What to produce
Among the entries below, find the line with "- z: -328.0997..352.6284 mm", then quote it and each following line up to and including the line with "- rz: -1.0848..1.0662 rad", and nothing else.

Source records
+ + + +
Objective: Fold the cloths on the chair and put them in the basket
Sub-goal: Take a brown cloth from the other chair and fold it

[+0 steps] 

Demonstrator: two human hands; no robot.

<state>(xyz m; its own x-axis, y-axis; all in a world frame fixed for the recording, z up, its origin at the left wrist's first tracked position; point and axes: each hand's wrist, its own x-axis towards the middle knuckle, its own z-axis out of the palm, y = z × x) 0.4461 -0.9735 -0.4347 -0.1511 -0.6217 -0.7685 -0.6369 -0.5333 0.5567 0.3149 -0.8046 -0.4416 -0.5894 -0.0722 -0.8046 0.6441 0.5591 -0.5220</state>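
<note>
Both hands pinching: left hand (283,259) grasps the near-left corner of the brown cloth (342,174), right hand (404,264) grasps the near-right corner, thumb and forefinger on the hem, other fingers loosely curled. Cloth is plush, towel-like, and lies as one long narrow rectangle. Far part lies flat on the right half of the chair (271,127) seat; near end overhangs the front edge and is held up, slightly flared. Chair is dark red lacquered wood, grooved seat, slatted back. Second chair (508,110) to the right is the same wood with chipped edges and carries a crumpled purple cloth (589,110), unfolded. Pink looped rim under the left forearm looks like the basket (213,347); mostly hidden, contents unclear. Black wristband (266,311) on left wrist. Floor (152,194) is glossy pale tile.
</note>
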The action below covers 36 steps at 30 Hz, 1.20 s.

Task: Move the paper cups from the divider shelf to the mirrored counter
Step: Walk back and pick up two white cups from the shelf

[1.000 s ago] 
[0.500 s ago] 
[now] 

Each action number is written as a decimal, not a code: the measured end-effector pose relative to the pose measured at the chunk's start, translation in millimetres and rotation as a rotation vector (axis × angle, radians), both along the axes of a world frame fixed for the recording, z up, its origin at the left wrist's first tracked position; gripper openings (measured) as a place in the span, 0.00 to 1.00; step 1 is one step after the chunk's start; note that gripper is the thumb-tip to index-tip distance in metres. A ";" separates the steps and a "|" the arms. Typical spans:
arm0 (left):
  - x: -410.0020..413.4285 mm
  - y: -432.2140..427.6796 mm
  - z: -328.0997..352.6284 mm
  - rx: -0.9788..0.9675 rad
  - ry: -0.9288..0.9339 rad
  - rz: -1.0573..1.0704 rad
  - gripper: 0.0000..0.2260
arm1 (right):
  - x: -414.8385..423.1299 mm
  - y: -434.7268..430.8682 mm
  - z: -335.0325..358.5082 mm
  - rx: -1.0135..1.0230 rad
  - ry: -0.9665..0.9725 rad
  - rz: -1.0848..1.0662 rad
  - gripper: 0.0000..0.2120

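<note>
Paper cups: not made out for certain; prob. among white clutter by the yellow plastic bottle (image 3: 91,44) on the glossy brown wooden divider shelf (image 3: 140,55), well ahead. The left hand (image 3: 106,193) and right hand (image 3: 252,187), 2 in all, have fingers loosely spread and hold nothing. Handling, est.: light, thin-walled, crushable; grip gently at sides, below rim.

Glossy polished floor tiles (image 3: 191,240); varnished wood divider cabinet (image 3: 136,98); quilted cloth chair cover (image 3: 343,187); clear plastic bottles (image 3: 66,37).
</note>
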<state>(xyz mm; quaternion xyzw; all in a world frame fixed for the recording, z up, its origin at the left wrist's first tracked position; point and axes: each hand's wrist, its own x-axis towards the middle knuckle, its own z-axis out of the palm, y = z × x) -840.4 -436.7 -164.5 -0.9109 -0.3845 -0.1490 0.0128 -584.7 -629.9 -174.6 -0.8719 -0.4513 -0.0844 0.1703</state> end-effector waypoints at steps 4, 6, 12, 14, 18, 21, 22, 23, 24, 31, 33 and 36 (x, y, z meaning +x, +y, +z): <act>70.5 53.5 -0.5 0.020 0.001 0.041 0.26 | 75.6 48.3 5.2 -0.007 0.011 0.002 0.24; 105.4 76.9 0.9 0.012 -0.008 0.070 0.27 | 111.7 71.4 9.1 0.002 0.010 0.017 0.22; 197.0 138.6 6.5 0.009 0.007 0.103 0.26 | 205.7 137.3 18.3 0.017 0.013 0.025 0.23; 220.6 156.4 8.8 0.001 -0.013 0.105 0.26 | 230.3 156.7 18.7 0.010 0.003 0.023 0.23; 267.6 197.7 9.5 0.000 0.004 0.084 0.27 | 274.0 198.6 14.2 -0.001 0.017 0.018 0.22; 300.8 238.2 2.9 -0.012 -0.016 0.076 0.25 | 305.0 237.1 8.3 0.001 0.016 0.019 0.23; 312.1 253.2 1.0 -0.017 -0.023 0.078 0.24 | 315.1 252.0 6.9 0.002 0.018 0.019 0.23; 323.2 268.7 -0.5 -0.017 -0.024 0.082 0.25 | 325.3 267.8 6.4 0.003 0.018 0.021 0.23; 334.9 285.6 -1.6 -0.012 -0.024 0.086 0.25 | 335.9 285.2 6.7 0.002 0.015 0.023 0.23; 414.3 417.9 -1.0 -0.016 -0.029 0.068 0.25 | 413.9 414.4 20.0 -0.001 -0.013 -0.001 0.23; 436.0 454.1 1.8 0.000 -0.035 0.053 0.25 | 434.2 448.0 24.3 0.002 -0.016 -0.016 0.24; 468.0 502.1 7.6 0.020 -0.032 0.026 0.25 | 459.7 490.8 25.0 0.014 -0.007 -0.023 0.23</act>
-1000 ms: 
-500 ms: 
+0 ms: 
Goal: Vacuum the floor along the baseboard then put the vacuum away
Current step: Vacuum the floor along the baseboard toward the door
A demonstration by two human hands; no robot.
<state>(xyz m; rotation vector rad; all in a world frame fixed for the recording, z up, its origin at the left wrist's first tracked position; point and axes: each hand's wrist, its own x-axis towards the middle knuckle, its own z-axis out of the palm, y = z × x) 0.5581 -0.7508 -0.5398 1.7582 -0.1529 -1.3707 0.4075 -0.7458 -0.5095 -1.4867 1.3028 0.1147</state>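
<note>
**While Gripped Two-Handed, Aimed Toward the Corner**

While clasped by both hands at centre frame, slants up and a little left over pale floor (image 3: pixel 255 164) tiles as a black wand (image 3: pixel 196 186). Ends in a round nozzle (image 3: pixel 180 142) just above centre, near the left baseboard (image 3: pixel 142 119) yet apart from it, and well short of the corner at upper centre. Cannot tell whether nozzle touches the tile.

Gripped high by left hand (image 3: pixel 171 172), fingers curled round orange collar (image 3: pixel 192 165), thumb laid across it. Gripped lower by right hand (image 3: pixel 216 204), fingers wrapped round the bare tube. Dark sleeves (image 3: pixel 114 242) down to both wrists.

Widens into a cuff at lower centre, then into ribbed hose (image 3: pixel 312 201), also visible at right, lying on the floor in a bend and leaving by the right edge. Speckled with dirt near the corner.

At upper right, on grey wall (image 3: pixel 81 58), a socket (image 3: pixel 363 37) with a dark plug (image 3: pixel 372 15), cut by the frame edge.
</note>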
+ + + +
Solution for this problem
  - z: -328.0997..352.6284 mm
  - rx: -0.9788..0.9675 rad
  - ry: -0.9288..0.9339 rad
  - rz: -1.0573..1.0704 rad
  - gripper: 0.0000..0.2260
arm1 (right):
  - x: -414.8385..423.1299 mm
  - y: -434.7268..430.8682 mm
  - z: -335.0325..358.5082 mm
  - rx: -1.0135..1.0230 rad
  - ry: -0.9665..0.9725 rad
  - rz: -1.0848..1.0662 rad

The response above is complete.